It is about fixing the economy

The recurring message is that Pakistan’s economy is on a very fragile footing and the country needs to get its financial house in order. Barring a few growth blips and positive news, Pakistan’s economic story has been mostly about unsustainable government finances, stagnating growth, steadily deteriorating standard of living and high inflation, widening fiscal and trade deficits, and the free fall of the rupee. The seriously flawed economic policies pursued for decades have ensured state control of the vital organs of the economy, the inflationary printing of money, and the absence of real economic growth and productivity. We can factor in the endemic corruption and domestic terrorism, which scares away business and investment and the heavy dependence on loans and financing, which undermines national sovereignty. In the face of declining economic prospects, various Pakistani governments and economic managers have become quite adept at playing modern alchemists, who invent something out of nothing and parlay non-existent achievements.

Pakistan has also had to contend with major structural issues that have seriously impacted the economy. These include the social imbalances so deeply entrenched in politics and in the state’s decision-making processes. These imbalances have made it difficult to make decisions for the common benefit of the whole population. Unlike other growing countries, Pakistan’s economic policies have been generally geared to benefit the privileged elite. The consequences of this are self-evident; few of the benefits of periodic growth spurts and the huge infusion of foreign aid have trickled down to the vast majority of citizens. We can contrast this to other global economic success stories, which have pulled tens of millions of citizens out of poverty into the ranks of the middle class. Without reform to unite Pakistan’s fractious society on a fair and equitable basis, no amount of macro or micro economic tinkering are likely to address chronic woes and failures.

It is difficult to be optimistic about the Pakistan economy’s prospects, given the grim outlook for developing economies overall. In its Global Economic Outlook 2013-2014 report, the UN said: “For years after the eruption of the global financial crisis, the world economy is still struggling to recover. During 2012, global economic growth was weakened further. A growing number of developed economies have fallen into double-dip recession. Those in severe sovereign debt distress moved even deeper into recession, caught in the downward spiraling dynamic from high unemployment, weak aggregate demand compounded by fiscal austerity, high public debt burdens, and financial sector fragility. Growth in major developing countries and economies in transition has also decelerated notably, reflecting external vulnerabilities and domestic challenges. Most low-income countries have held up relatively well so far, but now face 

intensified adverse spillover effects from the slowdown in both developed and major middle-income countries. The prospects for the next two years continue to be challenging, fraught with major uncertainties and risks slanted towards the downside.”


The other uncertainty hanging over the Pakistan economy is the threat of political instability arising from the elections and possible governmental transition this year. Any political turmoil will be disruptive of the economy and add to the country’s financial stress.
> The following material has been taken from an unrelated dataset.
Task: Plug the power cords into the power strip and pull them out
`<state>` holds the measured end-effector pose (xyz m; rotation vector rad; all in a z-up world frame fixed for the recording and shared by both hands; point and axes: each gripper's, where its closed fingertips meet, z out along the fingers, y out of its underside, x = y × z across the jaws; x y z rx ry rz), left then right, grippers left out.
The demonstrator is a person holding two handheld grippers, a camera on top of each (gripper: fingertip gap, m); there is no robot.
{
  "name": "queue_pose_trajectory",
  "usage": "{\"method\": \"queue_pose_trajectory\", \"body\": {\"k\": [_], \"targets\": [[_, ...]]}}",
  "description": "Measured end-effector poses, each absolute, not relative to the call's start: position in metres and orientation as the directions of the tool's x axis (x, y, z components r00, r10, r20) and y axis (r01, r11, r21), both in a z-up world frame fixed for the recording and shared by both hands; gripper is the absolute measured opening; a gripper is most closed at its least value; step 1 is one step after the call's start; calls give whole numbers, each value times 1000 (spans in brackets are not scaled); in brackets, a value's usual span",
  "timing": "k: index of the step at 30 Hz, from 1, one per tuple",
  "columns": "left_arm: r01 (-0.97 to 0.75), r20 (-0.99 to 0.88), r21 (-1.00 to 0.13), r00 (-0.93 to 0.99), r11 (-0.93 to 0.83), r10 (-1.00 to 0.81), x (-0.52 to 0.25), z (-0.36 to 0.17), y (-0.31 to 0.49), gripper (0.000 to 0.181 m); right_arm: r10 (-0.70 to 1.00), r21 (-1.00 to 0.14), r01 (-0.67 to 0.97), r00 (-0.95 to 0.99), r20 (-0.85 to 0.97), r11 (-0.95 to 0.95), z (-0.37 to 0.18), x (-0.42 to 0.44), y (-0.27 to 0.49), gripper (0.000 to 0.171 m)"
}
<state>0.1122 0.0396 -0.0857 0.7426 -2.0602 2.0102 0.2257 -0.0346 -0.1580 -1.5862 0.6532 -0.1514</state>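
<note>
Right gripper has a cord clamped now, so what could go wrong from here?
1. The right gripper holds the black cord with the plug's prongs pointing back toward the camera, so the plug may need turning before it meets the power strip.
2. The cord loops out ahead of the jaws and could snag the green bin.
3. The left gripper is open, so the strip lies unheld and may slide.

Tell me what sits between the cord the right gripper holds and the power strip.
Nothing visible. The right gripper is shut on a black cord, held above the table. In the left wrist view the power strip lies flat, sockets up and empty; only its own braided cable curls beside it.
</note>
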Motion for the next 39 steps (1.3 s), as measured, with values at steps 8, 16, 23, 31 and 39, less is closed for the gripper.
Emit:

The generally prescribed economic medicine is to cut spending, raise revenues, reduce deficits, encourage investment and spur growth in a manner that protects the people. The other aspect is that economic policies have to be based on the interests of the country and above the interests of any particular party or institution. For example, it will be highly improbable if not impossible for the Pakistani economy to improve its present anaemic growth rate, unless the ‘sacred cows’ of untenable military spending and subsidies are addressed. Otherwise, the low rates of growth will compound the steadily deteriorating standard of living, which coupled with the vagaries of nature like floods and earthquakes, create a vicious cycle that spins faster and faster out of control.


This is no time for complacency and hard decisions have to be made to cut defence spending, reduce wasteful non-defence expenditures and raise tax revenues in a manner that jump starts the economy and creates jobs. The initial goal should be to stabilise public finances, start to promote economic growth, and be able to respond to economic or political shocks. These are not just things that the country should do; they are things that must be done, politically unpalatable as they may be. These defensive steps are still a far cry from any fanciful plans to grow the economy bringing demonstrable benefits to citizens through job growth and capital formation, trends that are seen in more buoyant and stable economies.